The answer is a number and only a number: how many lines of the data include the string "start"?

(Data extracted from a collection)

↓

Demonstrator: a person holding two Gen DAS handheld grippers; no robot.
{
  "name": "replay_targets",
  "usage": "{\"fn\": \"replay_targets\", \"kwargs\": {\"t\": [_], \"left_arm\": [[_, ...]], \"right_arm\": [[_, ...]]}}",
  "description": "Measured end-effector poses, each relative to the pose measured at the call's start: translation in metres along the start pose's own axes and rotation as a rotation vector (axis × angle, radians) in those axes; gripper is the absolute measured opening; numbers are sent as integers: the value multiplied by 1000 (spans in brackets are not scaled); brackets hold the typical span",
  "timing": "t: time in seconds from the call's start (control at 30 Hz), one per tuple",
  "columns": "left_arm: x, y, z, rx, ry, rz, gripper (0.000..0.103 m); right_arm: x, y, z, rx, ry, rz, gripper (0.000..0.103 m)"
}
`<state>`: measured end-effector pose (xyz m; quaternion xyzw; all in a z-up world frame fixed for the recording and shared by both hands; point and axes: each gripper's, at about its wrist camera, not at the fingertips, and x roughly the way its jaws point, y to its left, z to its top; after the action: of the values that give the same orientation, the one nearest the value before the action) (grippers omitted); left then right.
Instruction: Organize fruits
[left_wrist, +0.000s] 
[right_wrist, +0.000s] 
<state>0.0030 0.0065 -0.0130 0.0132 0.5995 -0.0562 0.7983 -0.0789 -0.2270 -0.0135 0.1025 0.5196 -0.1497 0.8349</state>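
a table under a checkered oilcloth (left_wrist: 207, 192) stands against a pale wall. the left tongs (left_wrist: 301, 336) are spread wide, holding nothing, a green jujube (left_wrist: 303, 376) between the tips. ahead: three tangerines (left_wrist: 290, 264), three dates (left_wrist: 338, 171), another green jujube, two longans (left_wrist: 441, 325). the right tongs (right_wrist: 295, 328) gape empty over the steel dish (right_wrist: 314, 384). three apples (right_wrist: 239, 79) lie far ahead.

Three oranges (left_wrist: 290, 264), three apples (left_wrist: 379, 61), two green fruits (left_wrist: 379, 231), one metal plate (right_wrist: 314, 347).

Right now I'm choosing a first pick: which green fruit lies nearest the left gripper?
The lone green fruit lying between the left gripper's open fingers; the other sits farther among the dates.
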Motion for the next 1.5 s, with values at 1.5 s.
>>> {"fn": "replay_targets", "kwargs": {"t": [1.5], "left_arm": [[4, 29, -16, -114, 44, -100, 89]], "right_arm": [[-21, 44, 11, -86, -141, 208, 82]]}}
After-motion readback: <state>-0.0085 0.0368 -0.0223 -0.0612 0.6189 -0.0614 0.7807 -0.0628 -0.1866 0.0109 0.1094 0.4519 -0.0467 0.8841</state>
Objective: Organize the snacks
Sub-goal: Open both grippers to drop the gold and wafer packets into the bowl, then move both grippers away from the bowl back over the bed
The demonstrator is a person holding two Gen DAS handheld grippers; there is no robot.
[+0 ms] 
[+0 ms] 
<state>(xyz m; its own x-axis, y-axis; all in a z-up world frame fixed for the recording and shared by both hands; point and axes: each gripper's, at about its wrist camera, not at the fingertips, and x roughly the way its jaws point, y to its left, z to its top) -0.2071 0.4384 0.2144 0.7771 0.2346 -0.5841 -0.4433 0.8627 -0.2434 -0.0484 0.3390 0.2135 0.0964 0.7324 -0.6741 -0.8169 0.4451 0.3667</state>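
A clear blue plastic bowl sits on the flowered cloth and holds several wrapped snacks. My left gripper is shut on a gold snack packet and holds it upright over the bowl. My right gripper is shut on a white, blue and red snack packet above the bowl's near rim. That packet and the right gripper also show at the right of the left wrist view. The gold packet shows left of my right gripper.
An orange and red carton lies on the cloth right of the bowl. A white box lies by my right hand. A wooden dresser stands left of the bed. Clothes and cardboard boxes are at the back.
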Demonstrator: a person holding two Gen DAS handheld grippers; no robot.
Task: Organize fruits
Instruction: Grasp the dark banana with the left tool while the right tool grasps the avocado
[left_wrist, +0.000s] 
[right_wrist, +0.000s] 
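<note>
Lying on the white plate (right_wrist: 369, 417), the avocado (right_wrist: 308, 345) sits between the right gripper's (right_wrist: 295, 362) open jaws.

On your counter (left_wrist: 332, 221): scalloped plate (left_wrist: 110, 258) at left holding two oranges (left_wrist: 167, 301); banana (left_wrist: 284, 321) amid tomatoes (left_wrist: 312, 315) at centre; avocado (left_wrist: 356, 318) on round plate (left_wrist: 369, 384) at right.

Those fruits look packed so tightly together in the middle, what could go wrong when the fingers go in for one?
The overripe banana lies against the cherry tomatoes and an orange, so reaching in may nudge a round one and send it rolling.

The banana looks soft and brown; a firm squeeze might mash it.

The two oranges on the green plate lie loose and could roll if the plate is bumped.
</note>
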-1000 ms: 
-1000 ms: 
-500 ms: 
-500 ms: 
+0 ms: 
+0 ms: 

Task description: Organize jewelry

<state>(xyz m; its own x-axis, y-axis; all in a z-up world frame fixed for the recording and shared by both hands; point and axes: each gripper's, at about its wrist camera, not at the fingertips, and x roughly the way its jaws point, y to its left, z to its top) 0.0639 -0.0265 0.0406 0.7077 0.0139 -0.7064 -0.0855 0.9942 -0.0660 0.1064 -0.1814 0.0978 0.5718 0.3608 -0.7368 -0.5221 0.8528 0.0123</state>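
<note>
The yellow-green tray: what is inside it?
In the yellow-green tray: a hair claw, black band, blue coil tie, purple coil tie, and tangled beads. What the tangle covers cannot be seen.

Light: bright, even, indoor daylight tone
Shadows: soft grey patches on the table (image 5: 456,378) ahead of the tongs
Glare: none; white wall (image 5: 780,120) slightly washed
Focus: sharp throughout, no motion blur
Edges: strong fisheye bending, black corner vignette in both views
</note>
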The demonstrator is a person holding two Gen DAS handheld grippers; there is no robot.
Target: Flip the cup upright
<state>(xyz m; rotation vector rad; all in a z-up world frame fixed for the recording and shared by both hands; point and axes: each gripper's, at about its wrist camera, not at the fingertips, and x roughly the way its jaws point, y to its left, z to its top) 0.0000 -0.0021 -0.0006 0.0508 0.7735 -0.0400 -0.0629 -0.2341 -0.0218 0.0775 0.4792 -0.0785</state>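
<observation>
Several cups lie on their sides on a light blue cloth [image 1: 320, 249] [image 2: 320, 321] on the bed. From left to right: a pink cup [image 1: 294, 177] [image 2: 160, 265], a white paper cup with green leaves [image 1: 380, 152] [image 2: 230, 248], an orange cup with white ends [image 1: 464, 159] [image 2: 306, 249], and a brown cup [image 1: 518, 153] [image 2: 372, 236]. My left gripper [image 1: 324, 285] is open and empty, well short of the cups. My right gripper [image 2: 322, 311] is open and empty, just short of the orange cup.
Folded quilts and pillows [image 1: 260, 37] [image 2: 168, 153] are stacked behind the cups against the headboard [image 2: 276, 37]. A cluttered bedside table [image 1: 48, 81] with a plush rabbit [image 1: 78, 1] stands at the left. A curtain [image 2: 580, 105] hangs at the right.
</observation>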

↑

RESPONSE TO THE EXERCISE: 2